Вспомнилось — в одной статье я читал: «В бою в человеке борются две силы: сознание долга и инстинкт самосохранения. Вмешивается третья сила — дисциплина, и сознание долга берет верх».
Так ли это? Наш генерал, Иван Васильевич Панфилов, говорил об этом по-другому. Когда-то, еще в Алма-Ате, в ночном разговоре (пока не расспрашивайте, не отвлекайтесь, — я потом передам весь разговор) Панфилов сказал: «Солдат идет в бой не умирать, а жить!»
Мне полюбились эти слова, я иногда повторял их. Теперь, готовясь к первому бою, думая о батальоне, которому выпало на долю драться под Москвой, я вспомнил Панфилова, вспомнил эти слова.
Неужели воля к жизни, инстинкт сохранения жизни — могучий первородный двигатель, свойственный всему живому, — проявляется только в бегстве?
Разве он же, этот самый инстинкт, не разворачивается вовсю, не действует с бешеной яростью и мощью, когда живое существо борется, дерется, царапается, кусается в смертельной схватке, защищается и нападает?
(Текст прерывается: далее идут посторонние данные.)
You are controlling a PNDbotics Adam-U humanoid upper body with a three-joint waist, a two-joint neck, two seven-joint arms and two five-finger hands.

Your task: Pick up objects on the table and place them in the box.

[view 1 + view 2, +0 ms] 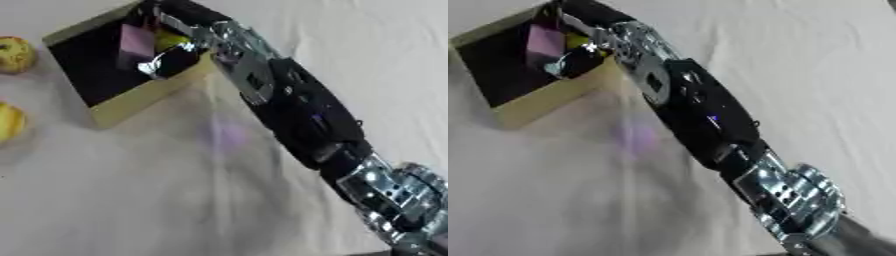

Нет, в этой небывалой войне за будущее нашей Родины, за будущее каждого из нас, любовь к жизни, воля жить, неистребимый инстинкт самосохранения должен стать для нас не врагом, а другом.
Но как пробудить и напрячь его?

В определенный час по расписанию в ротах проводились беседы или чтения газет вслух.
Я решил пойти в этот час в подразделения — послушать, что говорят бойцам политруки.
В первой роте занятия проводил политрук Дордия. Не расставаясь с винтовками, бойцы кучкой сидели под открытым небом близ окопов.
Падал редкий снежок. На темной хвое появились первые, еще просвечивающие белые мазки.
Вокруг все было тихо, но каждый посматривал вдаль с особым чувством — каждый ждал: вот-вот там все загрохочет; со свистом и воем, о каком знали пока лишь по рассказам, полетят мины и снаряды; по полю, оставляя черные полосы на раннем снегу, двинутся стреляющие на ходу танки, из лесу выбегут, припадая к земле и вновь вскакивая, люди в зеленых шинелях — те, что идут нас убить.
Дордия держал речь, заглядывая изредка в бумажку. Это были правильные слова, это были святые истины. Я услышал, что германский фашизм вероломно напал на нашу Родину, что враг угрожает Москве, что Родина требует от нас, если нужно, умереть, но не пропустить врага, что мы, бойцы Красной Армии, обязаны сражаться, не жалея самого драгоценного — жизни.
Я посмотрел на бойцов. Они сидели, прижавшись друг к Другу, опустив головы или глядя в пространство, угрюмые, усталые.